Monday, 6 August 2018

Linux: FIND - Command

What if we want to search for files using criteria other than the file’s contents?

The find command is just such a search tool. With find we can quickly search for files whose path, or name, contains a query term. We can also find files that are owned by a particular user, are of a certain size, have been last modified in the last n days, and much more. 
In this chapter, we’ll look at some of the most useful features of the find command.
The source code we’ll be using for this chapter’s examples is the Rails source code as mentioned in the Preface.

4.1 The Basics (-name)

The find command has a very basic usage format.
$ find PATH_TO_SEARCH OPTIONS_TO_USE PATTERN_TO_SEARCH_FOR
With that knowledge in place, let’s write a simple query to find all files that end in model.rb.
$ find . -name model.rb
As we can see in Listing 4.1 we are only finding files that match model.rb exactly.
Listing 4.1
./activemodel/lib/active_model/model.rb
./activerecord/lib/rails/generators/active_record/model/templates/model.rb
The reason is that the -name option is expecting a pattern to match, and the pattern we gave it used no wild cards to indicate that we want to match the end of the file’s name.
Let’s change our query slightly to fix the problem.
$ find . -name \*model.rb
Listing 4.2
./activemodel/lib/active_model/model.rb
./activemodel/lib/active_model.rb
./activerecord/lib/rails/generators/active_record/model/templates/model.rb
./activerecord/test/models/arunit2_model.rb
./railties/lib/rails/generators/active_model.rb
Listing 4.2 shows that we managed to search the current directory, . (and by default its sub-directories), for files whose file name ends with *model.rb.
You’ll notice that we used . to represent the current directory; we could have also used the equivalent expression ./. We also had to escape the * so that it wasn’t misinterpreted by the operating system.

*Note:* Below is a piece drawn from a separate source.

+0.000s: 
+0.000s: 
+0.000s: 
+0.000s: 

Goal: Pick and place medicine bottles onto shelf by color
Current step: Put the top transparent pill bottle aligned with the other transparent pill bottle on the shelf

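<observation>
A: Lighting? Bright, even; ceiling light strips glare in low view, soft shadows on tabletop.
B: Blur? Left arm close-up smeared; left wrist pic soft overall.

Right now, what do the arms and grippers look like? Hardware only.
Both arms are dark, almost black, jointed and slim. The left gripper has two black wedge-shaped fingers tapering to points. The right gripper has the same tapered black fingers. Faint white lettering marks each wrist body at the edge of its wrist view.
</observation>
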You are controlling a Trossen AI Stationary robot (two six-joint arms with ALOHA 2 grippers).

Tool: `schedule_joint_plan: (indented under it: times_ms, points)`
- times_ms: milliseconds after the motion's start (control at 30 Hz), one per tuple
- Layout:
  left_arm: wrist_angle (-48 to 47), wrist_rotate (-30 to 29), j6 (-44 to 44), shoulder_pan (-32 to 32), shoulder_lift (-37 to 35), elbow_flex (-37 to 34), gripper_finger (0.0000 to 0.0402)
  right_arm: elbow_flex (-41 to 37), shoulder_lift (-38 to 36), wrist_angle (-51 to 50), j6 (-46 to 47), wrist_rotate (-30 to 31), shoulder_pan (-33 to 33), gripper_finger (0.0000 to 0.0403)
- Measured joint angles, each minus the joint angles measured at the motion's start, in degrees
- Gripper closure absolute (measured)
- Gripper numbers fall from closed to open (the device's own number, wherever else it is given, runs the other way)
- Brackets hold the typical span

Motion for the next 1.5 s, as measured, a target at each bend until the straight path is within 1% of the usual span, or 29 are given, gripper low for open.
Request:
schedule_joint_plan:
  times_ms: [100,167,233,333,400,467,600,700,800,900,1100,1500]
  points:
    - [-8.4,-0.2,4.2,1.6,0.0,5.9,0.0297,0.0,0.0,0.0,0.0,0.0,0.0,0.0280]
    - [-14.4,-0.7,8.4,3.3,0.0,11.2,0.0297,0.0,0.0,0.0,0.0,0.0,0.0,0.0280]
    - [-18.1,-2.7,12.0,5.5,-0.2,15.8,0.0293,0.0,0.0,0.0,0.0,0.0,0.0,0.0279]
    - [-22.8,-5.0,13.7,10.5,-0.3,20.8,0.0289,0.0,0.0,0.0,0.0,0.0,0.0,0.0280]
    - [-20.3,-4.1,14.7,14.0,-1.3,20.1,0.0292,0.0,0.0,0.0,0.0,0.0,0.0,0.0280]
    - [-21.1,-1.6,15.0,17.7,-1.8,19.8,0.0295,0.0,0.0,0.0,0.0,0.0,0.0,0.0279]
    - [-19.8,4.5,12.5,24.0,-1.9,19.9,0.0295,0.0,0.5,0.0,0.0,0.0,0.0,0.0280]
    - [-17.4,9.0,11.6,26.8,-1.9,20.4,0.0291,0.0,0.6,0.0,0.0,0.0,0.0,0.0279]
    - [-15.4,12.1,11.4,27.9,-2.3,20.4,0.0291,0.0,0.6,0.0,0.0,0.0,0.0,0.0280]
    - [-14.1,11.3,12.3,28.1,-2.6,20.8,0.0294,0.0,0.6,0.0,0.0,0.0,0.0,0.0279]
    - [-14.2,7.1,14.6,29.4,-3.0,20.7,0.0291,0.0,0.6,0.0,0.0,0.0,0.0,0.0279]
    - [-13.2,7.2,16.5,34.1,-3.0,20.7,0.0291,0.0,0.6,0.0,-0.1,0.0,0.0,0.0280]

4.2 Searching Paths (-path)

In Section 4.1 we learned how to use find to search for files whose name matches a pattern, but what about if we want to find files, or directories, whose path matches a pattern?
To search within a path we can use the -path flag instead of the -name flag. Let’s try to find any files whose path contains the word session.
$ find . -path \*session\*
Listing 4.3
./actionpack/lib/action_dispatch/middleware/session
./actionpack/lib/action_dispatch/middleware/session/abstract_store.rb
./actionpack/lib/action_dispatch/middleware/session/cache_store.rb
./actionpack/lib/action_dispatch/middleware/session/cookie_store.rb
./actionpack/lib/action_dispatch/middleware/session/mem_cache_store.rb
./actionpack/lib/action_dispatch/request/session.rb
./actionpack/test/dispatch/request/session_test.rb
./actionpack/test/dispatch/session
./actionpack/test/dispatch/session/abstract_store_test.rb
./actionpack/test/dispatch/session/cache_store_test.rb
./actionpack/test/dispatch/session/cookie_store_test.rb
./actionpack/test/dispatch/session/mem_cache_store_test.rb
./actionpack/test/dispatch/session/test_session_test.rb
./actionpack/test/fixtures/session_autoload_test
./actionpack/test/fixtures/session_autoload_test/session_autoload_test
./actionpack/test/fixtures/session_autoload_test/session_autoload_test/foo.rb
./activerecord/test/models/possession.rb
./guides/assets/images/session_fixation.png
./guides/code/getting_started/config/initializers/session_store.rb
./railties/test/application/middleware/session_test.rb
Listing 4.3 shows the results of our query. The output shows us the many files and directories that contain the word session.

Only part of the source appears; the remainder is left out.